KASIH PERSAUDARAAN DALAM KELUARGA ALLAH (Kej. 50:15-21)
Dalam sebuah keluarga, jika ada yang meninggal maka keluarga itu akan
sangat merasa sedih. Terlebih bila yang meninggal itu seorang ayah, maka ratap
tangis keluarga itu akan begitu menyedihkan, karena akan terganggunya ekonomi. Tetapi
ada yang lebih penting jika meninggal sang ayah, hilangnya pemersatu di dalam
keluarga itu.
Dalam nas ini kita melihat tokoh Yusuf memiliki 12 orang bersaudara. Ayah
mereka bernama Yakub. Sewaktu ayah mereka hidup, Yusuf adalah anak kesayangannya. Hal ini
ruparupanya menimbulkan kebencian dari saudara-saudaranya. Akhirnya, mereka pun
berupaya membunuh Yusuf.

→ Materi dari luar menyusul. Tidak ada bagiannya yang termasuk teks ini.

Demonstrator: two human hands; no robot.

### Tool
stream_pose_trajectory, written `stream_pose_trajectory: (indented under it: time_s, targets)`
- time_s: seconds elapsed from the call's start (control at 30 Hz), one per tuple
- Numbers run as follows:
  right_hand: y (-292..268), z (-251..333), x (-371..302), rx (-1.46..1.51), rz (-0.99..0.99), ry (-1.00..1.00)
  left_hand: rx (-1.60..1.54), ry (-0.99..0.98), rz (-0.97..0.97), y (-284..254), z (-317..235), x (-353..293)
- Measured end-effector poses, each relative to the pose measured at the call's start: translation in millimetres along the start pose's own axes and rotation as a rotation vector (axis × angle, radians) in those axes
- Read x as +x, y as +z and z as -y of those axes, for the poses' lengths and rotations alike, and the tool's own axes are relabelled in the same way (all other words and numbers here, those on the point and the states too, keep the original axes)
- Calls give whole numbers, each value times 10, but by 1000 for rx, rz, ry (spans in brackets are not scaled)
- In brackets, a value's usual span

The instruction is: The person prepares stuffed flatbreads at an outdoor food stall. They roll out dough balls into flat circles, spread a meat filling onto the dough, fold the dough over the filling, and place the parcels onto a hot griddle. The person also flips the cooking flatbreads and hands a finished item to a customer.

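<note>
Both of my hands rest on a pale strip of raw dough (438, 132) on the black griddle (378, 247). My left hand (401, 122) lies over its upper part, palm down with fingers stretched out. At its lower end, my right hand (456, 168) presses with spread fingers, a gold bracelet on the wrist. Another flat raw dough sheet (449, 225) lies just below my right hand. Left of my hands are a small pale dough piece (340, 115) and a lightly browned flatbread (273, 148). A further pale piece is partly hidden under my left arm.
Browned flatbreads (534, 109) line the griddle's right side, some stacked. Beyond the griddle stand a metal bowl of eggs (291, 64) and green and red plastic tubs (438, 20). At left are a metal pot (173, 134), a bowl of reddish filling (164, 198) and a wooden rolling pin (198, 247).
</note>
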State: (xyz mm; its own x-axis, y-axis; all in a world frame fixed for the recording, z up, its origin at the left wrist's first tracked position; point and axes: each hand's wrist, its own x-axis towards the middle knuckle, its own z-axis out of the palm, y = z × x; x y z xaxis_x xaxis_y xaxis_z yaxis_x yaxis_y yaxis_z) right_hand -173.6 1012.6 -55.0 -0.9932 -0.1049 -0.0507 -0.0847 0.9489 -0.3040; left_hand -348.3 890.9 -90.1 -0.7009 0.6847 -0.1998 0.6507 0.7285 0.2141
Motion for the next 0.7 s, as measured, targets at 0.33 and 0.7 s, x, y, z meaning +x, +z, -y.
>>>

Jusuf
seorang tokoh dalam Alkitab, yang menghadapi gelombang kehidupan, mulai dari
upaya pembunuhan terhadap dirinya dan kemudian ia dijual oleh
saudaranya ke Mesir. Di Mesir, ia menolak niat jahat dari
istri Potifar. Ragam tantangan kehidupan ini tidak
membuat Yusuf keder. Seluruh persoalan hidupnya dilaluinya
dalam penyerahan diri pada Tuhan. Tetapi begitulah, rencana manusia berbeda dengan rencana Allah. Yusuf
selamat dari pembunuhan saudara-saudaranya, bahkan ia kemudian
menjadi pejabat Kabulog di negeri Mesir.
Selama ayah mereka hidup, Yusuf tidak pernah menunjukkan dendamnya kepada
saudara-saudaranya. Tetapi, kini ayah mereka telah mati. Ada kegusaran diantara
saudara-saudaranya, bahwa Yusuf akan melepaskan dendam masa lalunya. Hal ini
bisa jadi sebab ia kini memiliki kuasa atas
mereka. Karena itu, saudara-saudara
Yusuf mengirim utusan kepada Yusuf, agar kiranya Yusuf berkenan mengampuni mereka. Dan selanjutnya,
saudara-saudara Yusuf bukan hanya mengutus orang lain untuk permohonan ampun,
tetapi mereka sendiri datang dan sujud ke hadapan Yusuf.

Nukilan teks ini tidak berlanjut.